• [What you need to do]: Of all the lines in the material, how many carry the string "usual"? Respond with the number by itself.
#####
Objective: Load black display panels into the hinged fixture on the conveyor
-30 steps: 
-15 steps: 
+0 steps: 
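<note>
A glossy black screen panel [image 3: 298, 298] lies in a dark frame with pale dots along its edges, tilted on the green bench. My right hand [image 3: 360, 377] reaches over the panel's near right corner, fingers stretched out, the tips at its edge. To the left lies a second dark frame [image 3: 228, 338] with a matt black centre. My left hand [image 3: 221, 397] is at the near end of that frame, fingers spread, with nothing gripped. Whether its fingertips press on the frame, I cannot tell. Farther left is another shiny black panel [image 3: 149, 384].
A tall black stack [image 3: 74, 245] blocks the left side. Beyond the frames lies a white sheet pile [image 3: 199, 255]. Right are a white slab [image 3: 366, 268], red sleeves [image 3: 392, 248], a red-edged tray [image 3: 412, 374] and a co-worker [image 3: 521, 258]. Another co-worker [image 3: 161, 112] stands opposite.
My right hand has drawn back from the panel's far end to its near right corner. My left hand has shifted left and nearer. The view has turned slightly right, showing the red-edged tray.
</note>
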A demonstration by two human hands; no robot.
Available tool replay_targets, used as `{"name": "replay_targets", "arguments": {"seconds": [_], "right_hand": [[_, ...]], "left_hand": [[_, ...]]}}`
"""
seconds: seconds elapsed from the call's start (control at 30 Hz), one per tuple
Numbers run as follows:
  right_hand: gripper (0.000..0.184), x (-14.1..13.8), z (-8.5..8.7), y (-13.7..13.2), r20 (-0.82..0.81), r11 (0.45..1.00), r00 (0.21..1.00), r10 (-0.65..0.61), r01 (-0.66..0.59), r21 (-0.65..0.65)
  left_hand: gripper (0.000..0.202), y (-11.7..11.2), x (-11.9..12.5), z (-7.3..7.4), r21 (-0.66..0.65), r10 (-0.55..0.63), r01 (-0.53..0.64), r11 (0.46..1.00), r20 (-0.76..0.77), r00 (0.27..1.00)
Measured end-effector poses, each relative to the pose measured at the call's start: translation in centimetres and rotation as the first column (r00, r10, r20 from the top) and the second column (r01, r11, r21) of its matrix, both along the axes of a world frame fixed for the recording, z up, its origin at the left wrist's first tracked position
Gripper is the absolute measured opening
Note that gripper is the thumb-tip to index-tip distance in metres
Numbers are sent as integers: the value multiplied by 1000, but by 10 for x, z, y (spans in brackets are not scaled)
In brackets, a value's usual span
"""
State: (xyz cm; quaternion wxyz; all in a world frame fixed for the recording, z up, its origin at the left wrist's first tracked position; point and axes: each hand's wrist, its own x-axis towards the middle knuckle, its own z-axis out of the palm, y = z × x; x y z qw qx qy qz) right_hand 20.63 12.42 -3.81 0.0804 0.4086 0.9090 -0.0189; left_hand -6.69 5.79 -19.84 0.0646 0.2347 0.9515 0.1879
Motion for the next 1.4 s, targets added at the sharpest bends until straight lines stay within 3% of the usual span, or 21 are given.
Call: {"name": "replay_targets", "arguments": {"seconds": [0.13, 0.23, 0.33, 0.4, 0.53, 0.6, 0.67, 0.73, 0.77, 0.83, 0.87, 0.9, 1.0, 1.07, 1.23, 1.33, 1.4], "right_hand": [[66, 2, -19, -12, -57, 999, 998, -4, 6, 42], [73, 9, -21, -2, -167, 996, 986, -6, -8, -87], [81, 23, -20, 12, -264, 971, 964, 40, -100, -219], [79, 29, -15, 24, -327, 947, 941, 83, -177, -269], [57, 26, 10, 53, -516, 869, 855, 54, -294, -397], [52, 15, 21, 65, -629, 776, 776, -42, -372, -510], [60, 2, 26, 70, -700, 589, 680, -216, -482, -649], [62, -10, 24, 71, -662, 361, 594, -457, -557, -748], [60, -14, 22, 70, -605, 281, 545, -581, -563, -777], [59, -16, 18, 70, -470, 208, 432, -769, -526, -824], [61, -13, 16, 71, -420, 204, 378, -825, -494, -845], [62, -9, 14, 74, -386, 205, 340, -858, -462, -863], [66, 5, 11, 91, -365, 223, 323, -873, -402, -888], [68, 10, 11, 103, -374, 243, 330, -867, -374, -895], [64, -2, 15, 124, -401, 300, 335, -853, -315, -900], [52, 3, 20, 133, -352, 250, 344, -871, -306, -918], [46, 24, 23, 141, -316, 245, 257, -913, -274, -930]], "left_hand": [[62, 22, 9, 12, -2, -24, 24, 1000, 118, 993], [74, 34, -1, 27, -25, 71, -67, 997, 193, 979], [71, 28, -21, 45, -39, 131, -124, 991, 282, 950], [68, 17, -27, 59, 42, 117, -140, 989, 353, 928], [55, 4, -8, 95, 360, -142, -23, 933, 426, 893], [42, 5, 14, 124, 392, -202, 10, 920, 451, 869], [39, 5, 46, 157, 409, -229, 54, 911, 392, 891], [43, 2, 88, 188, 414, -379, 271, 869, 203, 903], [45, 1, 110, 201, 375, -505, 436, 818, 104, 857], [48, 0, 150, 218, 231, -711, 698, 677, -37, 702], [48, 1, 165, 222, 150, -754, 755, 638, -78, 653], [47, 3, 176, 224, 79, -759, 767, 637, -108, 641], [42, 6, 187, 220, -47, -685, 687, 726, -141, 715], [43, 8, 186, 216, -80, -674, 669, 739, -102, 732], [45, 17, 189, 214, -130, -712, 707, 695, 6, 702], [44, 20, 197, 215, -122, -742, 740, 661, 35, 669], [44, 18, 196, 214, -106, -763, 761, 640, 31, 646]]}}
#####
• [Task result]: 2